扁平足なのですが、知能に影響しますか。また矯正する方法はあるのでしょうか

「小学校1年生の女の子ですが、偏平足、俗に言うべた足で、運動能力が標準より少しおくれております。知能の程度は標準ですが、理数の学科が少し劣っているようです。偏平足は知能の発育に関係があるものでしょうか。祖母が偏平足で、私たち両親は偏平足ではありませんが、2人とも運動がにがてでした。なお、この子は身長は順調に伸びており、足の長さも普通です。偏平足は矯正したほうがいいものでしょうか。もしそうなら、どのような方法で矯正したらよろしいでしょうか。お教えくださいませ。」

偏平足と知能とは関係ありません

偏平足と学業または知能との関係について心配されているようですが、その点について何かの本でよんだとか、誰かに聞いたとかしたのでしょうか。私は周囲にある本を調べてみましたが、全く見当たりませんでした。

心配なのは、お母さん自身が子どもの知能にあまりにもこだわっているのではないかということです。知能テストについてはすでに述べたように、信頼できるようなものがないし、知能それ自体についても、まだよくわかっていないのです(82ページ参照)。ですから、知能が普通だとか標準だとか言うことがおかしいわけです。しかも、小学校1年生ですから、将来どの方面で伸びるかは、全く判断できません。国語の成績がよいからといって文科系がいいとか、算数の成績がよいから理科系へ進んだほうがいいとか、今から問題にしているならば、子どもに重荷を負わせてしまうことになるでしょう。子どもはお母さんから文科系がよい―などと言われますと、そのように思い込んでしまうことがあり、中学生や高校生になってそのことで悩むようになることがあるからです。

しばらくの間、知能とか学業成績のことは、おかあさんの頭から捨てることはできないでしょうか。さもないと、子どもがのびのびしませんし、意欲も乏しくなってしまいます。低学年の間は、お友だちといっしょに戸外で夢中になって遊ぶ子どもであってほしいのです。それによって友達作りの能力も育ちますし、運動能力も伸びます。もし、「勉強、勉強」とお母さんから要求されて、それに従ってしまいますと、友だち作りの能力が育たず、思春期以後になって孤独となり、いろいろな問題を起こす危険性があります。思春期以後は、お友だちとつき合うなかで、いろいろな悩みごとを解決することができるからです。また、運動が好きな子どもにしておくことは、人生を楽しむための大切な要素を子どもに与えることになるのです。

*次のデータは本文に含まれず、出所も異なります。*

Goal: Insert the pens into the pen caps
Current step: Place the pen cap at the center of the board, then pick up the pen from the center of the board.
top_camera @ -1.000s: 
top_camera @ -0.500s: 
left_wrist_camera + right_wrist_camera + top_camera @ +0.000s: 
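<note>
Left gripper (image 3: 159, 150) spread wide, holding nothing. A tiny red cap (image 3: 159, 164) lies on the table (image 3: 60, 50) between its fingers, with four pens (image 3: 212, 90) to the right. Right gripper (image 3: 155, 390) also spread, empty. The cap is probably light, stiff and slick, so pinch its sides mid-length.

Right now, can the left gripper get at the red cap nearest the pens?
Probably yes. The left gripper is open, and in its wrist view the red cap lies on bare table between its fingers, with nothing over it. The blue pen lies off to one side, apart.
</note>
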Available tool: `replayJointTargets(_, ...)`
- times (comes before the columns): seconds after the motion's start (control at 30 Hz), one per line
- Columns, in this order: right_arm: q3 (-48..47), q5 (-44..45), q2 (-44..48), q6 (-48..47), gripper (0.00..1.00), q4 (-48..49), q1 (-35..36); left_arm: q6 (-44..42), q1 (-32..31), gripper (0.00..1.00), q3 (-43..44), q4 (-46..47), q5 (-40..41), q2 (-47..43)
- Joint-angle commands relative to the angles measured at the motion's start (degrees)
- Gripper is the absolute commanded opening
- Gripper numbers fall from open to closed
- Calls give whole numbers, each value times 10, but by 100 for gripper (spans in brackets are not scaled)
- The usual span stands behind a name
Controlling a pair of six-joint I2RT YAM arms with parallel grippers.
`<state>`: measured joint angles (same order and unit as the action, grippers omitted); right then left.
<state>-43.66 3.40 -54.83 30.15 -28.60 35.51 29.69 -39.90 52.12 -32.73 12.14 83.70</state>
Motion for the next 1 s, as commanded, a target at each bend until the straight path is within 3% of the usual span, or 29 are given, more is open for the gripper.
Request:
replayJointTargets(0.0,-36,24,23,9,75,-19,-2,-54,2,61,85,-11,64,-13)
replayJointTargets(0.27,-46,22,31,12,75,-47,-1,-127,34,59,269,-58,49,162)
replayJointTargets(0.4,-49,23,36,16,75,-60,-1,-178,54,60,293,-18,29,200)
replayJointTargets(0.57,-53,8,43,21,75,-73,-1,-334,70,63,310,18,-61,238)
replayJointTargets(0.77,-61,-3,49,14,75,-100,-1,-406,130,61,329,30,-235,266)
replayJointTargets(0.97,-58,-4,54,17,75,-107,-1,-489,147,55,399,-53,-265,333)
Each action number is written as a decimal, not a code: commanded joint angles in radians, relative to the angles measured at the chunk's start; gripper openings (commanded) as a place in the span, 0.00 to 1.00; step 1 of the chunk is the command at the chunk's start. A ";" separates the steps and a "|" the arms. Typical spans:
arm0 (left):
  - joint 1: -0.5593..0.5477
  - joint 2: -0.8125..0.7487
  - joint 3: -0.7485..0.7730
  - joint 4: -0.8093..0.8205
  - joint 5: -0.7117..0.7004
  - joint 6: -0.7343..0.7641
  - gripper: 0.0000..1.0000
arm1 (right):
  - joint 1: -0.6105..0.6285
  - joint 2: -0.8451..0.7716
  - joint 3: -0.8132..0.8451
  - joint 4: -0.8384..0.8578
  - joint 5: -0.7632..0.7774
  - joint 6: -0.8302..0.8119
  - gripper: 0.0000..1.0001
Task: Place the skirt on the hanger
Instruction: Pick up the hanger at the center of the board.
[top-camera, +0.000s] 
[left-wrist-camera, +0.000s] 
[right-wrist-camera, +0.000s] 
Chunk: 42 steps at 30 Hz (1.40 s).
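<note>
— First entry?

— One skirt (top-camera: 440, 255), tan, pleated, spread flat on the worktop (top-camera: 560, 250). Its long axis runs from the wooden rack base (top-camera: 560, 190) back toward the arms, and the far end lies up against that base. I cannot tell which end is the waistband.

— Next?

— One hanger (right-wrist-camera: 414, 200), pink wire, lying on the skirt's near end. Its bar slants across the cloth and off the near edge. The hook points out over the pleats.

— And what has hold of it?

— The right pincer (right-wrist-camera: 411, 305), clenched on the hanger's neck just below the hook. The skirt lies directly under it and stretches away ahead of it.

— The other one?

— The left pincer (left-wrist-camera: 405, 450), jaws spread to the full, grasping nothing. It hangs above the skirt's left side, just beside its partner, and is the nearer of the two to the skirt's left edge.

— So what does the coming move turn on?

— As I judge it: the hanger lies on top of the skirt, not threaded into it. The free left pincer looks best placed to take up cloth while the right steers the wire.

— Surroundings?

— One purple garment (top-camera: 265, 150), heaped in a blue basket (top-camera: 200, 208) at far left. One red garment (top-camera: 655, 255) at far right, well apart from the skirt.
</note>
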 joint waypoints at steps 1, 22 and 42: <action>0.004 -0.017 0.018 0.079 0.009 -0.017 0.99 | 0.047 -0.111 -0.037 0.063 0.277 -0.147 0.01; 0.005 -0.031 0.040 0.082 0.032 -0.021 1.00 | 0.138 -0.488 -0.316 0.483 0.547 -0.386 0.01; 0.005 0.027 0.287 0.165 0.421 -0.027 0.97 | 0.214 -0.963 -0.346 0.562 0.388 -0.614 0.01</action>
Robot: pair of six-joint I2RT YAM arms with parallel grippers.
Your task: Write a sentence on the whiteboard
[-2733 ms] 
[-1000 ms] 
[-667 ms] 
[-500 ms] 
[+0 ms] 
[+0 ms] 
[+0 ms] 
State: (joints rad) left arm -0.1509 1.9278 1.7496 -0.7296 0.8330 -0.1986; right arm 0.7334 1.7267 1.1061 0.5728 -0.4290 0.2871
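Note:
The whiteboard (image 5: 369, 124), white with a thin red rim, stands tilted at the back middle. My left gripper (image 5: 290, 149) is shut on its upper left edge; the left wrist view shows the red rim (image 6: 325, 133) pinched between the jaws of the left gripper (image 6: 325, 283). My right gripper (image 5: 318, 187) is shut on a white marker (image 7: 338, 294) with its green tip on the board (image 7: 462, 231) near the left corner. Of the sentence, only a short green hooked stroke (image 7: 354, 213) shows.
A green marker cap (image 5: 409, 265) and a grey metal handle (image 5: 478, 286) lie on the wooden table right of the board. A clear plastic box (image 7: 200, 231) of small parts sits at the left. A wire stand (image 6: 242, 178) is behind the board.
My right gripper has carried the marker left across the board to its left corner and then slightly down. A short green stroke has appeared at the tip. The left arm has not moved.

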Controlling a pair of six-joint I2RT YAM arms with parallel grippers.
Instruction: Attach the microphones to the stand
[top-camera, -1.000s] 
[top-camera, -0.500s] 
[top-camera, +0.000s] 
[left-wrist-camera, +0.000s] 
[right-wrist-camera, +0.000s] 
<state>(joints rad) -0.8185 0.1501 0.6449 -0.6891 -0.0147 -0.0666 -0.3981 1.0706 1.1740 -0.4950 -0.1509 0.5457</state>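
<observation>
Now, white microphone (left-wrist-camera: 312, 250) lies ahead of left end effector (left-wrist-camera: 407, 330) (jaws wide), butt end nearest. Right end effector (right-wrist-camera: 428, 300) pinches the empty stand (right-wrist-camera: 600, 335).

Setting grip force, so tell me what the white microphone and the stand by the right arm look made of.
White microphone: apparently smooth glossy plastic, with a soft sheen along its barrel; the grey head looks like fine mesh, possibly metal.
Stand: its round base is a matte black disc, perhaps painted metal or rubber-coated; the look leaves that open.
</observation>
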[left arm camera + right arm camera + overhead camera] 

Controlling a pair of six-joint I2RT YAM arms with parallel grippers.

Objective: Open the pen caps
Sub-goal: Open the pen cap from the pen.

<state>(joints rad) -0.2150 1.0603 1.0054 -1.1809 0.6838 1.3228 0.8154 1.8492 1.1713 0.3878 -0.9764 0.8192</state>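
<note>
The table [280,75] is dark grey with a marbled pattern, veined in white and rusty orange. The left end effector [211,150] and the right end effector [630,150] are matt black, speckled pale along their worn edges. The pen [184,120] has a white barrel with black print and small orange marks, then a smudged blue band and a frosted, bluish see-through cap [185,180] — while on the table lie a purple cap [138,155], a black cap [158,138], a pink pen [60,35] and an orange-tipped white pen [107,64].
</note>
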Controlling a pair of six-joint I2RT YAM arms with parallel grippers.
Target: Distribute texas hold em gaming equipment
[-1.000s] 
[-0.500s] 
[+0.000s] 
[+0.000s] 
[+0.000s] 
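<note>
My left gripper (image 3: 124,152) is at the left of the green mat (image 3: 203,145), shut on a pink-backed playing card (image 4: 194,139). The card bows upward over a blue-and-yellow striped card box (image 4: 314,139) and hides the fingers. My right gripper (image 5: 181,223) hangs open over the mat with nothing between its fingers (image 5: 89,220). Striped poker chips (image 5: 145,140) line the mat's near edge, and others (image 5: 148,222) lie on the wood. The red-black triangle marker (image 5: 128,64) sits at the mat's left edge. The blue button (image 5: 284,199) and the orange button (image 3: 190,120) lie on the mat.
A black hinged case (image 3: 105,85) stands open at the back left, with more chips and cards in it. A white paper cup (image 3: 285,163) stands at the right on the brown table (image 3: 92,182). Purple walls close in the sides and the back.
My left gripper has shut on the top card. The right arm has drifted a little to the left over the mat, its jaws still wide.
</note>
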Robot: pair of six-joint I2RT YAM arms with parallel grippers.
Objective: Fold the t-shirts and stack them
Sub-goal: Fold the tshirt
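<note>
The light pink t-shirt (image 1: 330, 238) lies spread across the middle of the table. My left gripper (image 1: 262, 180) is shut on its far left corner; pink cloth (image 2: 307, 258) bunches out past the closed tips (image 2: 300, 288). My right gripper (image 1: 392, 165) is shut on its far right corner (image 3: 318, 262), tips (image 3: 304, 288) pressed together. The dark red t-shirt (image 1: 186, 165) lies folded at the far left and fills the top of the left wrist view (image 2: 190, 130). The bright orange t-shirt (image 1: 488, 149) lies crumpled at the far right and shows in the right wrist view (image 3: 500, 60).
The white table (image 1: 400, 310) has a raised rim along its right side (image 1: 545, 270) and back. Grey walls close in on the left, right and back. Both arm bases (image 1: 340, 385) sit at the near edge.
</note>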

さて、偏平足についてですが、2〜3歳まではどの子どもも偏平足で、その後になってだんだんと足踏まずができてきます。それができない状態を偏平足と言い、昔から長歩きができないとか重い物をもてない―と言って嫌われてきましたが、これは軍隊生活と関係して言われたものであって、ふつうの生活の場合には偏平足であっても一向にさしつかえないと考えられています。

なぜ偏平足になるのでしょうか。以前には遺伝であるとか先天的であるとか言われてきましたが、現在は、乳幼児のときの靭帯の弱さがそのまま残っていると考えられています。靭帯というのは、骨と骨をつないだり、筋肉を引っ張ったりする役目をもっている組織です。

やわらかい土の上を裸足で歩く

このように靭帯が弱いために生じている偏平足は、やわらかい土を踏む訓練、つまり、裸足で戸外を歩かせるわけですが、その際に、やわらかい土のある場所を選ぶことが必要です。

その点で、子どもが小さいころに、戸外を裸足で歩かせるようなことが少なかったのではないでしょうか。その点をもっと詳しく聞きたければ、整形外科医のところへ行くとよいでしょう。

医者は、レントゲン写真をとってくれるかも知れません。それは、偏平足の中に、足の骨の配列がふつうの人と違っている特別な偏平足があるからです。骨に異常があれば、それを矯正するための靴を作ってはかせるようにと言われるでしょう。しかし、そうした偏平足は少ないので、レントゲンでは異常なしと言われ、おそらく裸足で歩く方法について話してくれるでしょう。あるいは、このくらいの偏平足は心配ないから、そのままにしておいてよい―と言われるかも知れません。しかし、お母さんとしては、戸外でお友だちとからだを張って遊ぶ子どもにすることは実行してほしいと願っています。その際に、裸足を奨励することも忘れないように。

偏平足のことでしみじみ思うことは、戦前には大きな問題にされた偏平足も、今ではあまり問題にされなくなり、その矯正がどうでもよいと考えられるようになったことです。お母さんが偏平足にこだわっているのは、お年寄りの影響ではないでしょうか。偏平足を気にしないで下さい。